🤖 AI Summary
Humanoid robots struggle to achieve diverse and often conflicting motor skills—such as upright walking, fall recovery, and whole-body coordination—using a single control policy. To address this challenge, this work proposes a multi-expert collaborative training framework that integrates a context-aware expert selection mechanism with collaborative policy distillation. This approach enables a student policy, relying solely on visual inputs and velocity commands, to learn general-purpose locomotion control in an end-to-end manner. Notably, the method achieves the first vision-driven, unified controller that operates without reference motion priors, demonstrating strong performance in tasks like fall recovery and traversal of complex terrains. Ablation studies further confirm its significant advantages in knowledge transfer efficiency and multi-skill integration.
📝 Abstract
While recent advances have demonstrated strong performance in individual humanoid skills such as upright locomotion, fall recovery and whole-body coordination, learning a single policy that masters all these skills remains challenging due to the diverse dynamics and conflicting control objectives involved. To address this, we introduce X-Loco, a framework for training a vision-based generalist humanoid locomotion policy. X-Loco trains multiple oracle specialist policies and adopts a synergetic policy distillation with a case-adaptive specialist selection mechanism, which dynamically leverages multiple specialist policies to guide a vision-based student policy. This design enables the student to acquire a broad spectrum of locomotion skills, ranging from fall recovery to terrain traversal and whole-body coordination skills.
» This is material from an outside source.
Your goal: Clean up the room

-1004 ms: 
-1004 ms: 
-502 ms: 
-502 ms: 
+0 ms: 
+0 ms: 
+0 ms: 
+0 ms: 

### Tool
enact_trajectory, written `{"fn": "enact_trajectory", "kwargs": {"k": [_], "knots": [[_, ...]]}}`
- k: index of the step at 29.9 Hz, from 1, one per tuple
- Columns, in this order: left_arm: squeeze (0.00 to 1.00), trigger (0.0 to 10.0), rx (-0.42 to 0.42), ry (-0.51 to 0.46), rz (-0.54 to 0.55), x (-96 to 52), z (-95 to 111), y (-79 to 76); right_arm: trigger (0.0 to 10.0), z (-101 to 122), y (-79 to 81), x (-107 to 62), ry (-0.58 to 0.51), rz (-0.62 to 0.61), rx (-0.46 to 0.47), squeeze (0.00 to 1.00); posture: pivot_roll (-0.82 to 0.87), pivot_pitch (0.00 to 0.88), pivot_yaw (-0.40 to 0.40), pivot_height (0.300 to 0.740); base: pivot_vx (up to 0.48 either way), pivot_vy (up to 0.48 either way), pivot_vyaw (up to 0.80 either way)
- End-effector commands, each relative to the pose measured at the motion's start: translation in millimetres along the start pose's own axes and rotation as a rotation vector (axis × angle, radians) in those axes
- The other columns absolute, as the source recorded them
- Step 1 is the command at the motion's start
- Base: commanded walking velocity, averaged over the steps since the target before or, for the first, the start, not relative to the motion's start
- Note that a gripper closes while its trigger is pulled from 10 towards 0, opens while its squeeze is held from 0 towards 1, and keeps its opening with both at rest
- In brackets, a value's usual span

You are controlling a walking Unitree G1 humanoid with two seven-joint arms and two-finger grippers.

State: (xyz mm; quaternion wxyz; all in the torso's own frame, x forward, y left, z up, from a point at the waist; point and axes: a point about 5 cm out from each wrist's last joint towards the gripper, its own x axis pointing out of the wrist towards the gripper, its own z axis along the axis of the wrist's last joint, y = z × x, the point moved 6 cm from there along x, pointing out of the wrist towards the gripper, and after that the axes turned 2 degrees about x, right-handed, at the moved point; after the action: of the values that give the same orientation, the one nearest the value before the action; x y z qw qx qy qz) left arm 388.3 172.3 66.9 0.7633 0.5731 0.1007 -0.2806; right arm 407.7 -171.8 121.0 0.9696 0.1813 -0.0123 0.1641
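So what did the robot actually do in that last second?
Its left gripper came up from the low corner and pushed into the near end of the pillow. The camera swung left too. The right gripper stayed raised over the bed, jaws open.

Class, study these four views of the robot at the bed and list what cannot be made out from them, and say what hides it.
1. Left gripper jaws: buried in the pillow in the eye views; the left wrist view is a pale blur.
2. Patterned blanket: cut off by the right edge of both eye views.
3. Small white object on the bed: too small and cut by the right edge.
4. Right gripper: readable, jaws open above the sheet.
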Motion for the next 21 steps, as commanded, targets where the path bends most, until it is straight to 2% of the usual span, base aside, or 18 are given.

To the best of our knowledge, X-Loco is the first framework to demonstrate vision-based humanoid locomotion that jointly integrates upright locomotion, whole-body coordination and fall recovery, while operating solely under velocity commands without relying on reference motions. Experimental results show that X-Loco achieves superior performance, demonstrated by tasks such as fall recovery and terrain traversal. Ablation studies further highlight that our framework effectively leverages specialist expertise and enhances learning efficiency.